New Jersey Supreme Court


Decided: September 8, 1938.

THE HAMILTON LUMBER AND MANUFACTURING COMPANY, A CORPORATION OF NEW JERSEY, PROSECUTOR,
v.
CITY OF PATERSON, BOARD OF PUBLIC WORKS OF THE CITY OF PATERSON, WRIGHT AERONAUTICAL CORPORATION, A CORPORATION, AND ERIE RAILROAD COMPANY, A CORPORATION, DEFENDANTS

On writ of certiorari.

For the prosecutor, Beggs & Grimshaw (Frederic Beggs).

For Wright Aeronautical Corporation, Ferdinand A. Delapenha and Robert Carey, Jr.

For the city of Paterson and board of public works of the city of Paterson, Salvatore D. Viviano.

Before Justices Case, Donges and Porter.

Case

[121 NJL Page 96]

The opinion of the court was delivered by

CASE, J. Prosecutor challenges the legality of an ordinance passed by the Board of Public Works of the City of Paterson granting permission to the Wright Aeronautical Corporation and the Erie Railroad Company to lay, maintain and operate a railroad siding, for a period of thirty years and under regulation by the city authorities, longitudinally on and along Oregon avenue, from the lands of the railroad company to the lands of the Wright Aeronautical Corporation. The siding is to be used by or on behalf of the Wright Company to move freight shipments between its plant and the railroad main line without breaking bulk. Oregon avenue measures thirty feet from curb to curb; it is an unimproved dirt street one block long, located in the heavy industrial zone of the city. Prosecutor owns two tracts of land fronting thereon. It once used one of the tracts for the sale of lumber at retail. That business was terminated by fire in 1930. The other tract was the site of a wholesale millwork enterprise until 1936 when fire destroyed the building. The grounds now present a ruinous appearance.
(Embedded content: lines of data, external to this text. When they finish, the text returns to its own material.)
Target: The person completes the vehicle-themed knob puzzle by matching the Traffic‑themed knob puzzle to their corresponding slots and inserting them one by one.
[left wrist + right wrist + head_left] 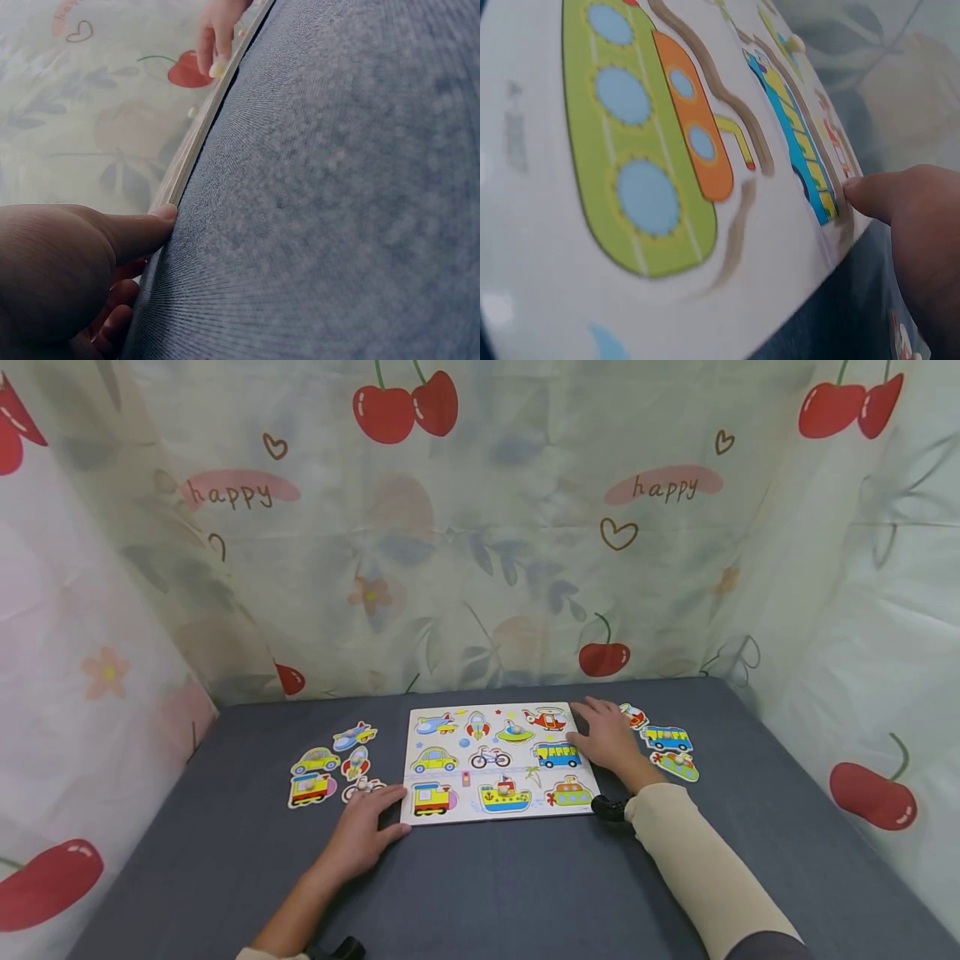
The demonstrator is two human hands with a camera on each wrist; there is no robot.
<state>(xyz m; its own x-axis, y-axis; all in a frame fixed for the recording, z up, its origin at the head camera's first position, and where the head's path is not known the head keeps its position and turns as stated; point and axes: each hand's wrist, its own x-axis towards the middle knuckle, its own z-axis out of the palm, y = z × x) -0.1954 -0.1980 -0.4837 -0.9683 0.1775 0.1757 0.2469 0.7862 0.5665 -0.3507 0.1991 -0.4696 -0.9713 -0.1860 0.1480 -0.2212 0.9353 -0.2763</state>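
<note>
A white wooden vehicle puzzle board (pixel 467 812) lies flat on the table, with a car, a bicycle, a train and other pictures. My left hand (pixel 360 835) rests at its left side, thumb touching the near-left corner; the thumb (pixel 146 234) also shows against the edge in the left wrist view. My right hand (pixel 609 739) lies along the right side, its thumb (pixel 870 193) touching the board beside the bus picture (pixel 802 135). The flying saucer (pixel 515 732) and the boat (pixel 505 795) show knobs on the board. The left fingers are partly hidden.
Loose pieces lie left of the board: a plane (pixel 352 737), a car (pixel 315 761), a train (pixel 309 789), a rocket (pixel 356 763) and one partly behind my left hand. To the right are a bus (pixel 667 738), a submarine (pixel 675 766) and a partly hidden helicopter (pixel 635 717).
</note>
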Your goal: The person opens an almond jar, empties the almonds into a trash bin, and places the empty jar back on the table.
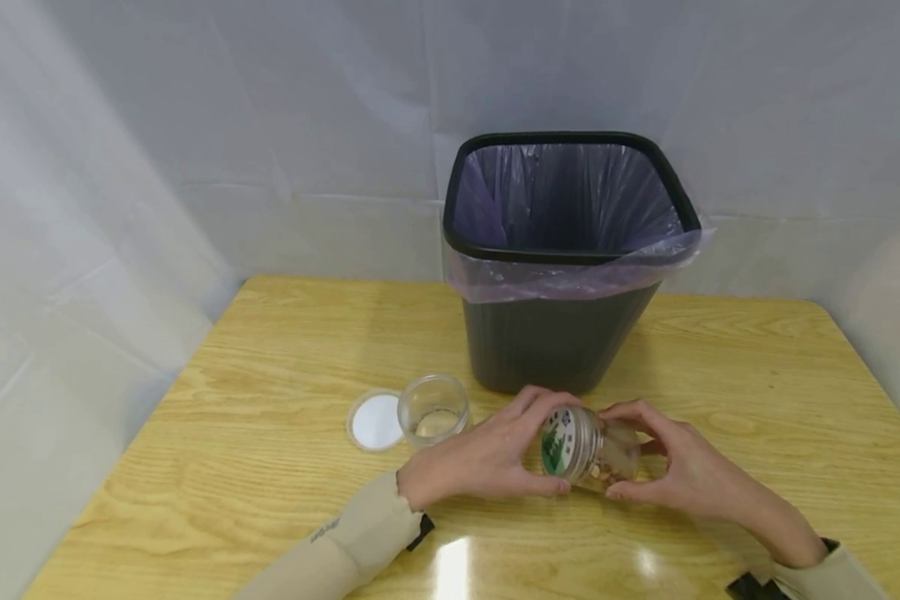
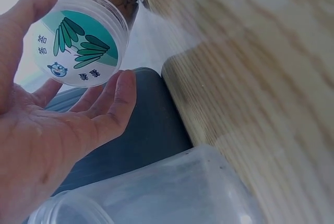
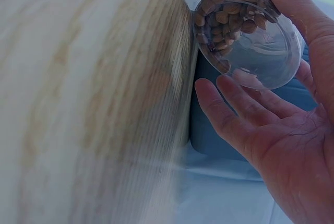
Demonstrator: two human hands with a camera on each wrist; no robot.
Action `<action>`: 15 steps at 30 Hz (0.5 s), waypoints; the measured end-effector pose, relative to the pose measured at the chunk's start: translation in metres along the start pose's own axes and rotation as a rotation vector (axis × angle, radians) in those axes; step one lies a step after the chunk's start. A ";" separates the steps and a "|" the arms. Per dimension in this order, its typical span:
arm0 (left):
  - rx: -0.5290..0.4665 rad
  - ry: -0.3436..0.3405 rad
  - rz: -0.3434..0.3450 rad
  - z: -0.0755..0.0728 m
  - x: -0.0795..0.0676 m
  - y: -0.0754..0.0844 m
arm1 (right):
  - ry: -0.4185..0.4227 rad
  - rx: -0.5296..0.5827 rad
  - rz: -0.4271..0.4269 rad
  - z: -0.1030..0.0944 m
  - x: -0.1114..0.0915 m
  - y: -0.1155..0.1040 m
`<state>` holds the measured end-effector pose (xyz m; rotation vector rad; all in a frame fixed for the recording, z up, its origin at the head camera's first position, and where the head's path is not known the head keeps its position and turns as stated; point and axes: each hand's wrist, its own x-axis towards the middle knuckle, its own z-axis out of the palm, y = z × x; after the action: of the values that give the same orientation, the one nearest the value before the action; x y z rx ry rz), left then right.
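One jar (image 1: 611, 454) is held between the left hand (image 1: 487, 454) and the right hand (image 1: 693, 467), tipped on its side with its lid (image 1: 558, 442) on and facing the left hand. Spilling looks the likeliest trouble: if the lid came away at this slant, the brown pieces (image 3: 229, 20) (small, loose, heaped to one side) could run out over the counter (image 1: 307, 350) below the hands. An uneven twist or hard tug might cause that, and so might a slip of the right fingertips on the smooth wall. How tightly the lid sits, I cannot tell. Just beyond the left wrist stands the empty jar (image 1: 429, 408), so a careless swing of that arm could topple it; the white disc (image 1: 376, 422) lying close by, farther left of that hand, would more likely just slide.

As for the hands, the left is partly closed, its thumb and fingers bent around the lid's rim, the palm clear of it. The right grips the jar's body towards the base, thumb on one side and fingers on the other, with a gap before the palm. Beyond both hands stands the bin (image 1: 555, 337), lined with a bag (image 1: 547, 282).
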<state>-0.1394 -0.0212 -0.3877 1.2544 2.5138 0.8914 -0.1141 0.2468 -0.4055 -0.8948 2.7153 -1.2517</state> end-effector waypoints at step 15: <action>0.009 0.023 -0.016 0.000 -0.005 0.001 | 0.009 -0.036 -0.029 -0.002 -0.002 -0.002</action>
<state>-0.1358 -0.0244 -0.3876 1.2319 2.5453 0.8968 -0.1124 0.2480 -0.4034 -0.9377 2.7500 -1.2190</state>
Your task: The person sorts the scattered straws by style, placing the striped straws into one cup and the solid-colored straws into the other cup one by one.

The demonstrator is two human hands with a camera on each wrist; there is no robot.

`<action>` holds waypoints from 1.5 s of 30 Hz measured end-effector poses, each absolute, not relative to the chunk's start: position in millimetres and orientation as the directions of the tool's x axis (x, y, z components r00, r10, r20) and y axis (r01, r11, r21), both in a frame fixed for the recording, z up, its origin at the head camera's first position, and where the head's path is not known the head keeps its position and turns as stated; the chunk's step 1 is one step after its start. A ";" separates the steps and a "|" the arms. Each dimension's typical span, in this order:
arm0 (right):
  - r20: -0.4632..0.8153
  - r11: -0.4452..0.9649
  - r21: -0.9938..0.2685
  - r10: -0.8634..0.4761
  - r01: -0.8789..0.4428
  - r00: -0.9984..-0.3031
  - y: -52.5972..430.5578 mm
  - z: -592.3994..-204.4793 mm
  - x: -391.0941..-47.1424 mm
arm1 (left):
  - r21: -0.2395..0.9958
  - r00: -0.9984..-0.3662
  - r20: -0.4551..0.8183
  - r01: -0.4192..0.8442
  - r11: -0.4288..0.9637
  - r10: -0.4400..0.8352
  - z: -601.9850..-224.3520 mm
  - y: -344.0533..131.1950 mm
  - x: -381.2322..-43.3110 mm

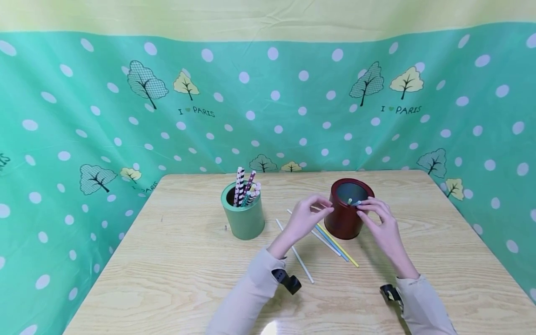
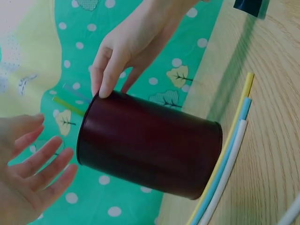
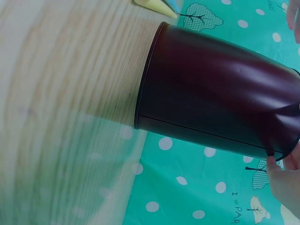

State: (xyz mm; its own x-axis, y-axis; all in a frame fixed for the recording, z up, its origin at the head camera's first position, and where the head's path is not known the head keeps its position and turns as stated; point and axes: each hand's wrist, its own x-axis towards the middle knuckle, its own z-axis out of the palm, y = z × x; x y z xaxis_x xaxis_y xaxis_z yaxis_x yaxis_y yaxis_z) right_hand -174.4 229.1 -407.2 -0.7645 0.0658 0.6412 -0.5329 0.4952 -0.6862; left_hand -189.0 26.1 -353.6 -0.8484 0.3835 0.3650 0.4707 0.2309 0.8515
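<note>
A dark red cylindrical holder (image 1: 345,218) stands upright on the table, with a green straw (image 1: 349,201) and a blue straw (image 1: 358,203) poking above its rim. My right hand (image 1: 383,225) pinches the holder's rim at its right side, the thumb (image 3: 273,171) outside against the wall. To the left of the holder, my left hand (image 1: 305,216) hovers with fingers spread and relaxed, holding nothing. In the left wrist view, the fingers (image 2: 44,176) are apart from the green straw. Below lie a yellow straw (image 1: 345,255), a blue straw (image 1: 335,248) and a white straw (image 1: 331,246).
A green holder (image 1: 246,223) full of patterned straws (image 1: 238,186) stands left of the hands. Another white straw (image 1: 303,265) lies on the wooden table (image 1: 167,260) under the left wrist. A dotted green curtain (image 1: 293,102) hangs behind the table.
</note>
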 end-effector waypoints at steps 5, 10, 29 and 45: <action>0.647 0.502 -0.679 0.062 -0.536 -0.760 222.8 -397.0 -167.5 | 0.847 -0.824 0.311 0.466 0.254 0.474 -367.8 16.8 -193.9; 0.642 0.505 -0.681 0.063 -0.530 -0.764 222.5 -396.8 -167.5 | 0.835 -0.799 0.268 0.471 0.284 0.538 -394.0 9.2 -206.5; 0.640 0.492 -0.687 0.062 -0.534 -0.766 222.1 -396.4 -168.7 | 0.815 -0.751 0.152 0.463 0.349 0.642 -418.5 -15.0 -209.6; 0.634 0.504 -0.689 0.071 -0.521 -0.770 221.5 -395.7 -167.7 | 0.762 -0.743 0.092 0.481 0.434 0.662 -429.1 -30.9 -209.7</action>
State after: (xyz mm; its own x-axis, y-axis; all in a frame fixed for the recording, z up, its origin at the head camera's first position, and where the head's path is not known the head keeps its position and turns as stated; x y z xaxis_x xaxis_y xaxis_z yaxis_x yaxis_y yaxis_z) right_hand -167.7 221.5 -395.7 -0.7701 0.0707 0.6340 -0.5210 0.5037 -0.6890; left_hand -209.7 -30.9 -429.1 -0.7435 0.6624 0.0922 0.4808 0.4335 0.7622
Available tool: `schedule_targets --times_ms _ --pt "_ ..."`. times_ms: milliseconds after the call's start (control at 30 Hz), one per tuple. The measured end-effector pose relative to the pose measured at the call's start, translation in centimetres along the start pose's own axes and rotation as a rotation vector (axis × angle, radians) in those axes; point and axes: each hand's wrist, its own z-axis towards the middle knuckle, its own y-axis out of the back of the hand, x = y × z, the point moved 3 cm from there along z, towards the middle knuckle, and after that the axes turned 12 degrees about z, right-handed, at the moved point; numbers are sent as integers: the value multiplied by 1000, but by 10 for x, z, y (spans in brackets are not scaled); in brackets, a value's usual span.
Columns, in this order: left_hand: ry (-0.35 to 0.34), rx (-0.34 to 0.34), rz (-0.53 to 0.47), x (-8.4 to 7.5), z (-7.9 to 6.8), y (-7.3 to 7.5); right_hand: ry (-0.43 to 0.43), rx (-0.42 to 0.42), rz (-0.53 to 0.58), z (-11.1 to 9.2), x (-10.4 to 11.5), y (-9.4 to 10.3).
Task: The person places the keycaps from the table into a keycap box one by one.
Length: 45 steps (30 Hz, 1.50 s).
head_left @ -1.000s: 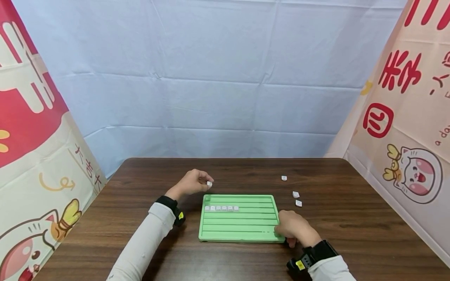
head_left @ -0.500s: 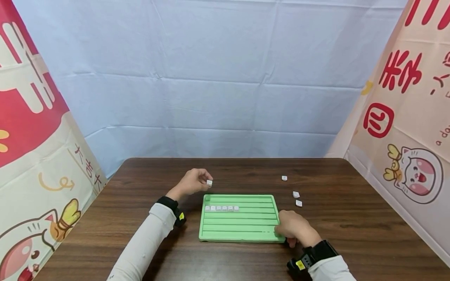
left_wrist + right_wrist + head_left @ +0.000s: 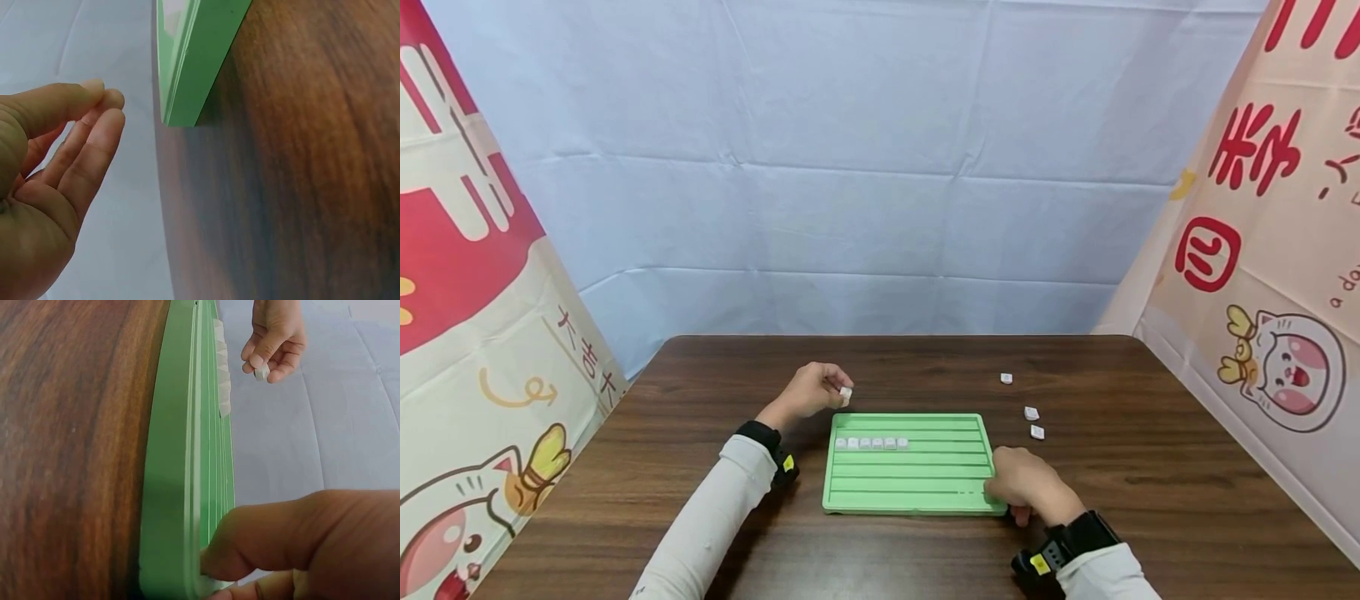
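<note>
A small white keycap [image 3: 846, 393] is pinched between the thumb and fingertips of my left hand [image 3: 807, 392], just beyond the far left corner of the green ridged tray [image 3: 910, 485]. In the right wrist view the same keycap [image 3: 261, 374] shows at the fingertips; in the left wrist view the fingers hide it. Several white keycaps [image 3: 871, 444] sit side by side in one row at the tray's left. My right hand [image 3: 1032, 485] grips the tray's near right corner, thumb pressed on the surface and other fingers at its outer side, partly hidden.
On the dark wooden table [image 3: 1150, 467], to the right of the tray, lie two loose keycaps close together, one of them a white keycap [image 3: 1037, 432]. Another keycap [image 3: 1006, 378] lies farther back. Cloth hangings [image 3: 880, 167] surround the table's back and sides.
The keycap has turned slightly in my left fingertips, and that hand stays almost in place. My right hand and the tray hold their position; the head view shifts a little.
</note>
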Motion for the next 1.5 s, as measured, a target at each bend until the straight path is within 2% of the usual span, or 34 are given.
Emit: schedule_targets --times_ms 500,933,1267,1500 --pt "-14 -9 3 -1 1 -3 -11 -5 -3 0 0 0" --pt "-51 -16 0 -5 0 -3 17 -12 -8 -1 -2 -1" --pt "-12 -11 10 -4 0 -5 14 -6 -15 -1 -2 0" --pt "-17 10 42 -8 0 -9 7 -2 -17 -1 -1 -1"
We think that the city was without authority to grant permission for the use of the highway, longitudinally, for the laying, maintaining and operating of railroad tracks to be applied to private use. But the street is subjected to little use, and we do not perceive how the prosecutor will be damaged in either manner or degree other than the remaining landowners along the highway.

The rule as generally applied in our cases is that an individual may not, by writ of certiorari, question such a usurpation of authority by a municipal corporation unless he sustains some special injury. Altschul v. Mayor, &c., of Jersey City, 8 N.J. Mis. R. 708; Montgomery v. Trenton, 36 N.J.L. 79, 85; Tallon v. Hoboken, 60 Id. 212 (at p. 218). We find no reason for departing from that rule.

The writ will therefore be dismissed, with costs.